= YOUR INSTRUCTIONS =
Once you find the line with "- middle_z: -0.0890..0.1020" in the data that follows, repeat it and every line after it exactly, through the line with "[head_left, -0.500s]".
**** DATA PROVIDED ****
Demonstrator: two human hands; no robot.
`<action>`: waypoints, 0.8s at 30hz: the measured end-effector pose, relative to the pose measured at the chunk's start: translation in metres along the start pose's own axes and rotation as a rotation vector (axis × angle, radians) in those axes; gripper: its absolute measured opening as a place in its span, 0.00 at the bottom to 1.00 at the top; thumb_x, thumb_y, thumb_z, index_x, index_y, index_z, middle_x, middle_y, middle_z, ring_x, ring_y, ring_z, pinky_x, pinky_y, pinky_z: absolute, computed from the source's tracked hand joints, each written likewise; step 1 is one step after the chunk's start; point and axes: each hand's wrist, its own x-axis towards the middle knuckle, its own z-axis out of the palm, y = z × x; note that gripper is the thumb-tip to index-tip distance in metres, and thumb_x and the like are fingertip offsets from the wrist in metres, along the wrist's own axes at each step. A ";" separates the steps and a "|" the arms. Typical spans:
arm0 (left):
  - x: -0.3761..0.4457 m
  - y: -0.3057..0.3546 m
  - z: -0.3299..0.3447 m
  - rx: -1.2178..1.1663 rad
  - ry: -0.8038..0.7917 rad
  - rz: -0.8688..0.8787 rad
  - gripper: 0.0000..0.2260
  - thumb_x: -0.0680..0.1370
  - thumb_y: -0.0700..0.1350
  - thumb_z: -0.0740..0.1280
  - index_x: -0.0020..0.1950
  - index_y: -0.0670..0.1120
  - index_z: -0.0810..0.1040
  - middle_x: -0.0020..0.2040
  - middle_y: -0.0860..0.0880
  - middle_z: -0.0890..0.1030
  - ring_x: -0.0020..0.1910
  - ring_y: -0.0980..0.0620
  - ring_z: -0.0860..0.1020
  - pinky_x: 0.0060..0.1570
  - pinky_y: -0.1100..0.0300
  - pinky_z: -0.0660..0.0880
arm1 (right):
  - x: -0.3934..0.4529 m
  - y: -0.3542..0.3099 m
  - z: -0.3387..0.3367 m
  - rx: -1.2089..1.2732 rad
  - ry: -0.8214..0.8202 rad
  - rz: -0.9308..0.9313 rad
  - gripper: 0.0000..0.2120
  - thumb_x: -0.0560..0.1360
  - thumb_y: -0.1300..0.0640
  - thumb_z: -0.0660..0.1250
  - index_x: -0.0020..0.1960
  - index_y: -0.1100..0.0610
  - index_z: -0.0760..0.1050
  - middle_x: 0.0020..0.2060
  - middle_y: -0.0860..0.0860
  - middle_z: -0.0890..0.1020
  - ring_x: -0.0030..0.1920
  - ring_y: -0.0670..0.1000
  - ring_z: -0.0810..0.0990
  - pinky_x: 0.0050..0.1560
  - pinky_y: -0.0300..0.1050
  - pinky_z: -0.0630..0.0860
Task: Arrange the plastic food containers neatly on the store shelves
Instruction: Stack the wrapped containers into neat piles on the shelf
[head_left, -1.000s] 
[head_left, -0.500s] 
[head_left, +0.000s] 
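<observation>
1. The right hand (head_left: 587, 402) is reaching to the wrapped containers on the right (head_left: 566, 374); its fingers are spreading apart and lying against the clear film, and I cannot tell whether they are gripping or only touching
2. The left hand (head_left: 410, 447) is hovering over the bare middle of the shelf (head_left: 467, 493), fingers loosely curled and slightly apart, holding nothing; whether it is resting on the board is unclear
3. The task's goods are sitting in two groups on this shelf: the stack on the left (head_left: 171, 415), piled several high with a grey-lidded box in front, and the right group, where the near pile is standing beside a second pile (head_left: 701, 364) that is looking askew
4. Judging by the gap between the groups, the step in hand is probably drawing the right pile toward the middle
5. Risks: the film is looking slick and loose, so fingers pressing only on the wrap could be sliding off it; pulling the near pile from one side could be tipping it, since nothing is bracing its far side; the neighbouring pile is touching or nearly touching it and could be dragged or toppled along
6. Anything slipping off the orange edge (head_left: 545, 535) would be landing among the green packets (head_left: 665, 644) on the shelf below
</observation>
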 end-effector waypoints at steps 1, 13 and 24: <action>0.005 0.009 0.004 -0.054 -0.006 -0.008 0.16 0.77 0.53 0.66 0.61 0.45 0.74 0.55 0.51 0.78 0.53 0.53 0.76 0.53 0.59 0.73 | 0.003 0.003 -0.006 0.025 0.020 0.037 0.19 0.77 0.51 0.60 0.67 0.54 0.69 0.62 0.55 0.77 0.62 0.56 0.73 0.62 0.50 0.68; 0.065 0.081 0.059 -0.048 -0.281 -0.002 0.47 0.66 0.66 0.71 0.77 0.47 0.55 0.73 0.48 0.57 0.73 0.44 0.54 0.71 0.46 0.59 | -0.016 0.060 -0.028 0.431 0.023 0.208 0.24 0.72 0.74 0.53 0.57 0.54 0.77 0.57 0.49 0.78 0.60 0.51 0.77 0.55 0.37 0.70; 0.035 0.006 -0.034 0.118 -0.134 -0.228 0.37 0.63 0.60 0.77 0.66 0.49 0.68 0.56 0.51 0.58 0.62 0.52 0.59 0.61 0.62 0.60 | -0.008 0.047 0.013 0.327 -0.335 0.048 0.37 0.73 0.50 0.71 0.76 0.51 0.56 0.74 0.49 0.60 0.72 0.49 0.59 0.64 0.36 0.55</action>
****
= EXERCISE RESULT =
  - middle_z: -0.0890..0.1020
  - ring_x: -0.0030..0.1920
  - ring_y: -0.0670..0.1000
  - ring_z: -0.0810..0.0990
  - pinky_x: 0.0050..0.1560
  - pinky_y: -0.0300..0.1050
  - pinky_z: -0.0630..0.0860
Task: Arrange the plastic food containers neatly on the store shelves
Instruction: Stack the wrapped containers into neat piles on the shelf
[head_left, -1.000s] 
[head_left, -0.500s] 

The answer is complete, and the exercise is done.